Iran began voting on March 1 in its first parliamentary elections since the mass 2022 protests over its mandatory hijab laws after the death of Mahsa Amini, with questions looming over just how many people will turn out for the poll.

Iran’s Supreme Leader Ayatollah Ali Khamenei, 84, will cast one of the first votes in an election that also will see new members elected to the country’s Assembly of Experts. The panel of clerics, who serve an eight-year term, is mandated to select a new supreme leader if Khamenei steps down or dies, giving their role increased importance with Khamenei’s age.

Also read: Explained | Mahsa Amini and the widespread protests in Iran

Some 15,000 candidates are vying for a seat in the 290-member parliament, formally known as the Islamic Consultative Assembly. Terms run for four years, and five seats are reserved for Iran’s religious minorities.

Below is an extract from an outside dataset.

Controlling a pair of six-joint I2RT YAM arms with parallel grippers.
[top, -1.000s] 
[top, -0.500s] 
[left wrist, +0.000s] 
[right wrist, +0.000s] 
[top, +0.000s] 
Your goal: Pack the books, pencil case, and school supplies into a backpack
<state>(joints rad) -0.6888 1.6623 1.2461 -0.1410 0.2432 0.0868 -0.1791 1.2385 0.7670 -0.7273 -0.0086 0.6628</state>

Under the law, the parliament has oversight over the executive branch, votes on treaties and handles other issues. In practice, absolute power in Iran rests with its supreme leader.

Hard-liners have controlled the parliament for the past two decades — with chants of “Death to America” often heard from the floor.

Under Parliament Speaker Mohammad Bagher Qalibaf, a former Revolutionary Guard general who supported a violent crackdown on Iranian university students in 1999, the legislature pushed forward a bill in 2020 that greatly curtailed Tehran’s cooperation with the United Nations nuclear watchdog, the International Atomic Energy Agency.

That followed then-President Donald Trump’s unilateral withdrawal of America from Iran’s nuclear deal with world powers in 2018 — an act that sparked years of tensions in the Middle East and saw Iran enrich enough uranium at record-breaking purity to have enough fuel for “several” nuclear weapons if it chose.

More recently, the parliament has focused on issues surrounding Iran’s mandatory head covering, or hijab, for women after the 2022 death of 22-year-old Amini in police custody, which sparked nationwide protests.

The protests quickly escalated into calls to overthrow Iran’s clerical rulers. A subsequent security crackdown killed over 500 people, with more than 22,000 detained.

Calls for an election boycott have spread in recent weeks, including from imprisoned Nobel Peace Prize laureate Narges Mohammadi, a women’s right activist, who called them a “sham.”

The boycott calls have put the government under renewed pressure — since its 1979 Islamic Revolution, Iran’s theocracy has based its legitimacy in part on turnout in elections.

The state-owned polling center ISPA hadn’t put out election data prior to the vote until Thursday, something highly unusual as their figures typically get released much earlier. Its polling, based on a survey of 5,121 voting-age people, predicted a turnout of 23.5% in the capital, Tehran, and 38.5% nationally. It said the margin of error in the poll was 2%.